→ **TRY IT**:
Only the lines of the data below from the one with "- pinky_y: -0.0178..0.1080" through the one with "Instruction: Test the" are wanted. Repeat them exactly.

→ **THE DATA**:
*****

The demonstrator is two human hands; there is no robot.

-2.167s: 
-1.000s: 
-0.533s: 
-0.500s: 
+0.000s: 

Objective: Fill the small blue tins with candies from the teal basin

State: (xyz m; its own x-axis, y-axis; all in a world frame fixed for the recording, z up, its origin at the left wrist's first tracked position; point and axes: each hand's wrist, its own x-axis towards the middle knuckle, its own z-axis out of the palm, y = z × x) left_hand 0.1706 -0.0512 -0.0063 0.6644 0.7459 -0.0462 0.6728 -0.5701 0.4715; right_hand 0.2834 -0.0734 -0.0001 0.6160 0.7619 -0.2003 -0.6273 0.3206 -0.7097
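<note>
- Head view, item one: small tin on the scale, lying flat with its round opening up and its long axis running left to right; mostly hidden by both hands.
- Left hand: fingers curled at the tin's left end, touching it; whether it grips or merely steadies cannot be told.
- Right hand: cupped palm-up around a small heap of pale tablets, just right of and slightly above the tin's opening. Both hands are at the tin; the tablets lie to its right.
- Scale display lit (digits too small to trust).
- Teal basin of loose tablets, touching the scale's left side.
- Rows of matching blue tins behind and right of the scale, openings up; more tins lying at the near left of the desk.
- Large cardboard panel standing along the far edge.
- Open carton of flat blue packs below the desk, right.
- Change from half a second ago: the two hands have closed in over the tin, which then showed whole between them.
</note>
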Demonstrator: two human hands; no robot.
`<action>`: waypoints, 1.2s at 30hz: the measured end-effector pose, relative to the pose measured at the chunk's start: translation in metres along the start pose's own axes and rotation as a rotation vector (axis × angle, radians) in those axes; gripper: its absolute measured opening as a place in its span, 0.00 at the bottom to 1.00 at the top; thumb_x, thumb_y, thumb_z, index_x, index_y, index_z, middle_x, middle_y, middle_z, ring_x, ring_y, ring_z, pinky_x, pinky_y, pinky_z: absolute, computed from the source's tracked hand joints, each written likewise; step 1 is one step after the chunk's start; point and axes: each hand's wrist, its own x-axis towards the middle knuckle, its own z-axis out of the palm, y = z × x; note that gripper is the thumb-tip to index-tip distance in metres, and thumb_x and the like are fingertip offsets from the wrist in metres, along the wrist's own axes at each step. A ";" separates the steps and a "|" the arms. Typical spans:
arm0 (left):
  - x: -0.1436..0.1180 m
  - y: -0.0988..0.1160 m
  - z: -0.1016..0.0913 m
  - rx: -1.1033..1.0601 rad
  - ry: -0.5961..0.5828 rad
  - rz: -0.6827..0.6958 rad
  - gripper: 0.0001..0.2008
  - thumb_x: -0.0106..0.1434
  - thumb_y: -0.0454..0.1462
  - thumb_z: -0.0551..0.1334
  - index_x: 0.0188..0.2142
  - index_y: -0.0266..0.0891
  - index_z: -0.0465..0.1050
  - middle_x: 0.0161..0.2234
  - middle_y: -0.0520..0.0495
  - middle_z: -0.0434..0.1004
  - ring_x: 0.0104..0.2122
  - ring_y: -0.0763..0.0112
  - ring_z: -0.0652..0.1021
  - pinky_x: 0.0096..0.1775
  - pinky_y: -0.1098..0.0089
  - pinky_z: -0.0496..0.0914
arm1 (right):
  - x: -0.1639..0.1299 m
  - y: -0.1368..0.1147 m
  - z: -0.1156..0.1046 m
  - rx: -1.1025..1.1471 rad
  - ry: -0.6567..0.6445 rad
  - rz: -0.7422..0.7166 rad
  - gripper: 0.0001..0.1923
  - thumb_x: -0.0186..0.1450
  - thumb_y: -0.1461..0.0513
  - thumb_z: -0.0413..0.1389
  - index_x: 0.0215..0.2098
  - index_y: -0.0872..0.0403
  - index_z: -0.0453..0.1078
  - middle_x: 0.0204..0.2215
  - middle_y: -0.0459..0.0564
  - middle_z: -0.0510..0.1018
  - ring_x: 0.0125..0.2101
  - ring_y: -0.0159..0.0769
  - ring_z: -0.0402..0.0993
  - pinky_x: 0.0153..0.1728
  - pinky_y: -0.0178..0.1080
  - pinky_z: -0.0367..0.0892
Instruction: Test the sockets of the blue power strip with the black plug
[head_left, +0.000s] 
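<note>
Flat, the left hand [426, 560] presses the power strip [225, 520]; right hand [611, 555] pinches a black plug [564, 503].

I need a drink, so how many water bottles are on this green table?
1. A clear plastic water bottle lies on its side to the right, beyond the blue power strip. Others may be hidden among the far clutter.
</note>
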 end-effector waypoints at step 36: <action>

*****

→ **TASK RESULT**:
  - pinky_y: -0.0178..0.1080
  - pinky_z: -0.0367..0.0892
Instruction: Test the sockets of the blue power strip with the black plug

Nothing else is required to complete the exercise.